Java Reference
In-Depth Information
If you decide that you'd rather not let the Message pass and want to arrest processing, you can return
null instead of a String .
8-10. Adapting External Systems to the Bus
Problem
You want to receive messages from an external system and process them using Spring Integration. The
external system doesn't expose any messaging functionality.
Solution
The answer is a channel adapter that comes straight from the EIP book. Spring Integration makes it
trivially easy to build one.
How It Works
You use a channel adapter to access an application's API or data. Typically this is done by publishing
data from the application on a channel or receiving messages and invoking functionality on the
application's API. Channels can also be used to broadcast events from an application to interested,
external systems.
Adapters are opaque in nature. Your external system interfaces with the adapter. What functionality
or scope of access the application provides to the adapter varies based on the requirements.
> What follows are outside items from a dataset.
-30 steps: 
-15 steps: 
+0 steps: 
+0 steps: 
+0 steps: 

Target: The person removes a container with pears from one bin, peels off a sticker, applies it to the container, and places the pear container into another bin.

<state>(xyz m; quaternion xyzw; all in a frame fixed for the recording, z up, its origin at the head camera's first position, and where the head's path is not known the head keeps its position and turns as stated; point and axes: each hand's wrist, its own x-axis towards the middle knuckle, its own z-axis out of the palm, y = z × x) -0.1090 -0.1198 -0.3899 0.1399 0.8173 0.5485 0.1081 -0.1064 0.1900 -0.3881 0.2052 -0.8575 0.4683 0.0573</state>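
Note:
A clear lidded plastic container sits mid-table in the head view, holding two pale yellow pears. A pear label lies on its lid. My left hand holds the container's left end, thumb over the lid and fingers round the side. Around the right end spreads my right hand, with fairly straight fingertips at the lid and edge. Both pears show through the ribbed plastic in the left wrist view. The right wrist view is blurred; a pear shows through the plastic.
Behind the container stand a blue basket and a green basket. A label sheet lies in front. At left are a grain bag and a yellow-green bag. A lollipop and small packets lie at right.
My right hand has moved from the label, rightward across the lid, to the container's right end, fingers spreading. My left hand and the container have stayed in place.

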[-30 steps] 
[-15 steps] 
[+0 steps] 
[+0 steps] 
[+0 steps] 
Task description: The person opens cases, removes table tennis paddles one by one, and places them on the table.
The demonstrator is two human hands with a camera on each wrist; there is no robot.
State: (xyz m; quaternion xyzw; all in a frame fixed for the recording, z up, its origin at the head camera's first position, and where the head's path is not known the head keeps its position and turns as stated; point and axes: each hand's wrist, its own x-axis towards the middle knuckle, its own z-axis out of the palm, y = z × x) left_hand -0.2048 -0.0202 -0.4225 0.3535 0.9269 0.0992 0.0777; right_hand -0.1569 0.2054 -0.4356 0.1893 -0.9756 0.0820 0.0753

Some systems are insurmountable “walled gardens,” and sometimes the worst solution is the only
solution. Imagine, for example, a legacy terminal application based on curses that surfaces application
functionality and data only via the user interface. In this case, a user interface adapter is required. This
situation also presents itself often with web sites, which become data silos. These applications require an
adapter to parse the emitted HTML for data or “screen-scrape” them.
Sometimes functionality is made available from within the application via a cohesive, stable API,
but in a component model or form that isn't directly accessible to the bus. This type of adapter is called a
business logic adapter . An application built in C++ that provides CORBA endpoints but needs to support
SOAP endpoints is a good candidate for this approach.
A third type of adapter, which sits on the database and adapts an external system by way of the
schema, is also an option. This is essentially an implementation of the shared database integration
pattern.
An Inbound Twitter Adapter
Spring Integration already provides many useful implementations of channel adapters, as you have seen
in previous exercises. You will build an example to receive messages from an external system for which
there is no existing support (yet): Twitter. In Spring Integration, you use a MessageSource
implementation to model components that can produce messages for consumption on the bus.
Most of you are familiar with Twitter, so indulge me in a quick overview and introduction, just to be
thorough. Twitter is a social networking site founded in 2006. It allows users to broadcast a message (a
status or a tweet ) to all people who have subscribed to these status updates. The updates are limited to
140 characters. Subscribing to a person's status updates is called following that person.
Support for inspecting other peoples' updates and updating your own status is provided by the web
site itself. Additionally, support is offered by a telephone integration that takes messages sent via a
mobile phone (SMS) and correlates the phone number of the inbound message to a user's account and
updates that person's status on her behalf.